Shipping Container by Craig Martin

Shipping Container by Craig Martin

Author:Craig Martin
Language: eng
Format: epub
Publisher: Bloomsbury


4 BREAKING THE SEAL

It’s a grey, overcast and occasionally wet day. I’m in the passenger seat of a pickup truck at London Thamesport in the south-east of England. Despite its name London Thamesport is a container port situated some distance from any major urban areas, set on the River Medway. You need to drive some 50 miles to get into the heart of London itself. But the port is well connected to the rail and road networks on the outskirts of London, so it has become an important part of the United Kingdom’s container infrastructure. Driving around the port I’m introduced to its various workings, including the dockside operations; the huge stacks of containers where they wait before either being loaded (usually empty) onto waiting container vessels, or more likely, given the flows of trade, offloaded before being picked up by trucks or trains; and the operations control room. The control room is interesting because although it’s at the heart of the port operations it feels a little dishevelled: populated by soft drink cans, old coffee cups and other such remnants of human habitation. I suppose this is inevitable. Such an image stands in contrast to the automated container stacks where a model of efficiency appears to dominate. Given some of the discussions in the previous two chapters, the overall impression that you get from London Thamesport is the choreography of container movements, but this has to be protected – such levels of efficiency need constant maintenance. And I mean this in both senses of the word: through continual repairs to the technical infrastructure, and through its very safeguarding.

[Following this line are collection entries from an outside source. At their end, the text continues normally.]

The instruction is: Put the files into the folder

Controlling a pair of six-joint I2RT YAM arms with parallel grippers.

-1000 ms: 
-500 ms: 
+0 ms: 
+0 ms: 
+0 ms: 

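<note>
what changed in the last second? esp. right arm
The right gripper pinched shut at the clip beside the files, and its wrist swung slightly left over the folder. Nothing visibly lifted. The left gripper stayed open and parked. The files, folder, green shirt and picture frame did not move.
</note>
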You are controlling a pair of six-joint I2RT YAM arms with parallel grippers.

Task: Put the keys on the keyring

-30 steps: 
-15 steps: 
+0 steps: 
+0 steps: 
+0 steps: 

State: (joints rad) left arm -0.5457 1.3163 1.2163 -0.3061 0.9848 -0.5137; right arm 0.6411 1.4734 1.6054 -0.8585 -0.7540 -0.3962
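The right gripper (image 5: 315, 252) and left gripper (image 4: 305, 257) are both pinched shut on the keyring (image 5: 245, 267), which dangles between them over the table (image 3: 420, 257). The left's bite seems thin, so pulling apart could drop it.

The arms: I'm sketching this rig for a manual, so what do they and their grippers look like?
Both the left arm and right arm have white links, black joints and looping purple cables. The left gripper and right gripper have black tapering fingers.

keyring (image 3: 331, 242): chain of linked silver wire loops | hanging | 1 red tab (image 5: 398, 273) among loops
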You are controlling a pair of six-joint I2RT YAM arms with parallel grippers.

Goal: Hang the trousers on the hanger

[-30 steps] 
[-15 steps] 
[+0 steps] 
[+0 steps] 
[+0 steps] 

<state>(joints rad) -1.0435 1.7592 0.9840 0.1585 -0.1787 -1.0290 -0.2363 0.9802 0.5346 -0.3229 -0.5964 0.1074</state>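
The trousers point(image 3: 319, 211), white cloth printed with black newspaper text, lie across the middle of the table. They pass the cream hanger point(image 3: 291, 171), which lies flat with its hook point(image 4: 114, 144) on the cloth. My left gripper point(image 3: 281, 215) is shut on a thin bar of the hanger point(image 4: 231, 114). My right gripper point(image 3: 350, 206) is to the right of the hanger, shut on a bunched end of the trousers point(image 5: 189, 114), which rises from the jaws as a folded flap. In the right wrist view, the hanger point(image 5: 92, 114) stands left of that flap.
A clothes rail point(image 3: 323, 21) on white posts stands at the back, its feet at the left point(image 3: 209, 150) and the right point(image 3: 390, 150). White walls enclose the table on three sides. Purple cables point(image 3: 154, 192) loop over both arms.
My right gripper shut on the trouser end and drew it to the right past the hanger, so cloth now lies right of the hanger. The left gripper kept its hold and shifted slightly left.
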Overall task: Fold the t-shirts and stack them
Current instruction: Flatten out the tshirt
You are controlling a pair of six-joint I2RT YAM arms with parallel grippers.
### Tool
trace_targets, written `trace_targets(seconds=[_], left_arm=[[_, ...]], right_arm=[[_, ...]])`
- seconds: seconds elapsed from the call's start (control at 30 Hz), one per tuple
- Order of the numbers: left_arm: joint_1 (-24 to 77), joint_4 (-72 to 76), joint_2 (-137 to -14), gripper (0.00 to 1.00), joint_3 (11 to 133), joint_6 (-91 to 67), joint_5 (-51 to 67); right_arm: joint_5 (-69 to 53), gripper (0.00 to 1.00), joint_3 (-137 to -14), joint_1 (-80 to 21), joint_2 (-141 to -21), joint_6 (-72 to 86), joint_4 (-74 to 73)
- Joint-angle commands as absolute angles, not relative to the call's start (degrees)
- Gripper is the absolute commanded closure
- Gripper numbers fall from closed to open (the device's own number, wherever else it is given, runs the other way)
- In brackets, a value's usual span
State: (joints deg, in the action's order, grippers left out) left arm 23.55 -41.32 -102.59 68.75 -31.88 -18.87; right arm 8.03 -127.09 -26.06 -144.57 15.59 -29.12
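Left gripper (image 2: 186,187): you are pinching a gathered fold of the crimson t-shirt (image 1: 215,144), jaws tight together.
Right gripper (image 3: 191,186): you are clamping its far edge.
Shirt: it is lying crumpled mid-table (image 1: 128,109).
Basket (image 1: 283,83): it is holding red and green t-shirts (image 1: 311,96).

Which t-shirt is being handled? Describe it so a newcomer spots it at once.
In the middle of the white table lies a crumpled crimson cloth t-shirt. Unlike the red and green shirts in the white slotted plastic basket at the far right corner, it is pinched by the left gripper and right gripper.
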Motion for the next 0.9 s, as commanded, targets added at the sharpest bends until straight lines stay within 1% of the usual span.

The security systems in place here testify to this. Only those truck drivers with the correct documents are granted entry into the port, where the use of encrypted data means that a driver must possess the correct reference number in order to be able to enter the port.1 Once cleared to do so the driver is provided with a pager that identifies both the driver and the container they are there to either collect or offload, or both. This device is used by the driver to enter the main port through a security-gate system, at which point a dedicated printout provides the information about the location in the automated container stacks, where the container is either to be picked up or dropped off. Once this is carried out, for the drivers their allotted role within this port is ostensibly over with and they drive off using the pager to exit the system. On average this takes around thirty to thirty-five minutes. Devices like the pager system produce a secured system within the port that attempts, at least, to develop a structure based on the elimination of ‘uncertainty’, or more prosaically the refusal of entry to those individuals not cleared to enter. A further security feature at London Thamesport is the Customs clearance area. Here containers are weighed to check that their actual weight corresponds to the stated weight on the bills of lading.